As I said, I have never in any other book felt I knew the character (and we must, for the sake of this work and its artistic conceit, refer to her as a character, and ignore as best we can the fact that she once existed) called Marilyn as well as I did while reading this work.

To say nothing of Mr. Schneider’s wordsmanship. Which identifies him as not only a forger but also a magician:

“To fans, the Hollywood Walk of Fame stretches down Hollywood Boulevard and Vine Street like a dazzling trail across a starlit sky, a triumphal procession through the history of movie making. The star with Marilyn’s name above the bronze camera is set in the reddish-brown concrete just outside the McDonald’s at 6774 Hollywood Boulevard, not far from Grauman’s Chinese Theater where she’d spent whole afternoons as a child, on her own or with Grace McKee, losing and finding herself in the darkness.

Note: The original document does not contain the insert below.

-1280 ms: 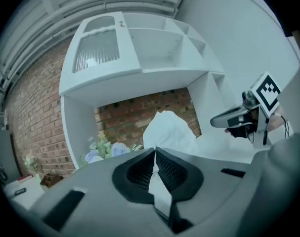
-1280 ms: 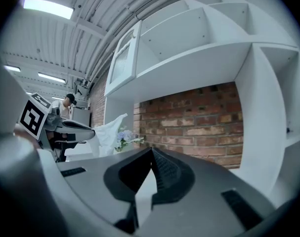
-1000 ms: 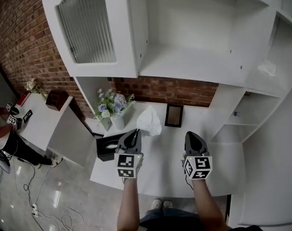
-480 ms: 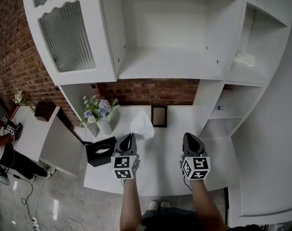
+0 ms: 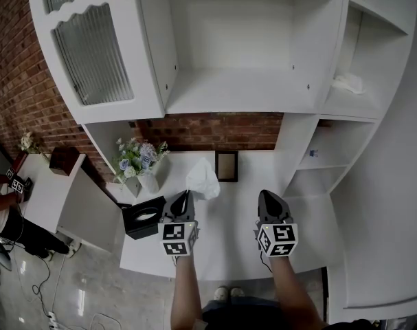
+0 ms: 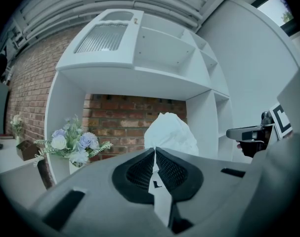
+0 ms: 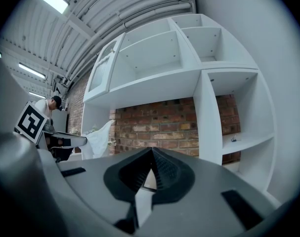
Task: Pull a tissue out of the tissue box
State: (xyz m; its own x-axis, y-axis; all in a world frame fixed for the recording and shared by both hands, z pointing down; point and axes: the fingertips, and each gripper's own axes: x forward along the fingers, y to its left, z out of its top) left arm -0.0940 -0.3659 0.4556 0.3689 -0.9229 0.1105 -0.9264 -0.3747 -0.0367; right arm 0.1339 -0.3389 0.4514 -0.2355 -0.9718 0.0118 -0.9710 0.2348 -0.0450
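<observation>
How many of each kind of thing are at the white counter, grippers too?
tissue box: 1
tissue: 1
vase of flowers: 1
picture frame: 1
grippers: 2, left gripper and right gripper
Total: 6

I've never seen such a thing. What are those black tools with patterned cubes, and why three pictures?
No robot here: a person holds a tool with a claw in each hand. One picture comes from a head camera looking down; the others from cameras riding on each claw. The left claw is shut on a tissue; the right claw is shut and empty. On the counter stand a black box, flowers and a frame.
</observation>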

“Just opposite, number 7000, is the Hollywood Roosevelt Hotel, which hosted the first Academy Awards dinner two years after it opened in 1927. Marilyn posed by its swimming pool when she was twenty-five, and often stayed there in the 1950s, in Suite 1200. The contempt her fame excited still came as a surprise back then: ‘It stirs up envy, fame does,’ she told Greenson. ‘People you run into feel that, well, who is she? Who does she think she is, Marilyn Monroe? They feel fame gives them some kind of privilege to walk up to you and say anything to you, you know, of any kind of nature and it won’t hurt your feelings. Like it’s happening to your clothes.”

Marilyn’s Last Sessions
comes at you like Citizen Kane, its narrative broken into bits, a thousand witnesses all speaking at once, all withholding what they can. And in this case the Rosebud is Marilyn herself—central to the narrative and yet slippery, elusive, just out of the frame—even as she is flickering in the flames.